COMPREHENSIVE STUDY ON EFFECTIVENESS AND ADVANTAGES OF DEXMEDETOMIDINE AND ESMOLOL IN CONTROLLED HYPOTENSION FOR FUNCTIONAL ENDOSCOPIC SINUS SURGERY

M. Ravikumar1, P. Shanmugasundaram2

1Assistant Professor, Department of Anaesthesia, Government Chengalpattu Medical College.
2Associate Professor, Department of Anaesthesia, Government Chengalpattu Medical College.

CORRESPONDING AUTHOR

Dr. M. Ravikumar,
Email : Ravikumar M, Shanmugasundaram P. Comprehensive study on effectiveness and advantages of dexmedetomidine and esmolol in controlled hypotension for func

ABSTRACT

Corresponding Author:
Dr. M. Ravikumar,   
No. 140B, 3rd Main Road,
Anna Nagar,
Chengalpattu, Kancheepuram -603001.
E-mail: drravikumarcpt@gmail.com

ABSTRACT

BACKGROUND

Functional endoscopic sinus surgeries are performed either under local anaesthesia or under general anaesthesia. In patients with extensive disease, multiple sinuses involvement, it is preferable to do the surgery under general anaesthesia.
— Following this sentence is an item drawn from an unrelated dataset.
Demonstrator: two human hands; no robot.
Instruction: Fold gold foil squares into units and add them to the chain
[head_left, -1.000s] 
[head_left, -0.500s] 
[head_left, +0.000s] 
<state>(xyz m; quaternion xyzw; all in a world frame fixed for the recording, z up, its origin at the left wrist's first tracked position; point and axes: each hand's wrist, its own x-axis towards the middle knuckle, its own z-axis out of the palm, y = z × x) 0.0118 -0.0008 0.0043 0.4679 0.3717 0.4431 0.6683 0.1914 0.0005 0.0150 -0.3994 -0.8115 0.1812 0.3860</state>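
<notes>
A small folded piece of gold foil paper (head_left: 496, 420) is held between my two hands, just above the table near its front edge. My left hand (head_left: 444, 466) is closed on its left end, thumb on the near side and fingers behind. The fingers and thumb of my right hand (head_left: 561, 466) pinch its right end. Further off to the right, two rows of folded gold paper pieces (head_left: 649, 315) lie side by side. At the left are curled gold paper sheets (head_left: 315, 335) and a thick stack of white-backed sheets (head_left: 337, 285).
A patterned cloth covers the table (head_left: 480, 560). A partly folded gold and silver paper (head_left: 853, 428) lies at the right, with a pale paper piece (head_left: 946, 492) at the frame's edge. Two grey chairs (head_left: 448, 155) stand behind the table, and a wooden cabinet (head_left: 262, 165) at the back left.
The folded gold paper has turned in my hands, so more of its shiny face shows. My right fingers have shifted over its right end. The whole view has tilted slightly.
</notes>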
Nose is a well vascularised area, bleeding during the surgery is the main problem. Minimal bleeding may obstruct the vision via the endoscope. Many methods have been used to create a bloodless field like topical vasoconstrictor agents like adrenaline, xylometazoline, preoperative steroids, head-up position, alpha and beta blockers. Controlled hypotension using sodium nitroprusside infusion, nitroglycerin infusion also used to create bloodless field. We designed the study to assess the effectiveness of Esmolol and Dexmedetomidine for FESS procedures.

The aim of the study was to compare the effectiveness and advantages of using dexmedetomidine and esmolol in controlled hypotension for functional endoscopic sinus surgery.

MATERIALS AND METHODS

The study was conducted in the Department of Anaesthesiology, Govt. Chengalpattu Medical College, Tamilnadu, in fifty patients of ASA physical status I posted for functional endoscopic sinus surgery. Patient belonged to age groups 20 - 50 years. All patients were premedicated with Inj. Glycopyrrolate 4 mcg/kg intramuscularly 45 minutes before surgery. Inj. Midazolam 0.03 mg/kg, Inj. Fentanyl 2 mcg/kg intravenously given before starting the arterial line. In Group E, patients were given a loading dose of Esmolol 0.5 mg/kg over 1 min followed by infusion of 0.3 - 0.8 mg/kg/hour before induction. In Group D, patients were given a loading dose of dexmedetomidine at 1 mcg/kg over 10 minutes followed by infusion at the rate 0.3 - 0.8 mcg/kg/hour before induction. In both the groups, infusion doses were titrated to obtain a mean arterial pressure between 60 - 65 mmHg. The dose of propofol required for induction was noted. Infusion of the study drugs was stopped 10 minutes before the end of the surgery. Haemodynamic monitoring, quality of surgical field, emergence time, post anaesthesia recovery score and sedation score were noted.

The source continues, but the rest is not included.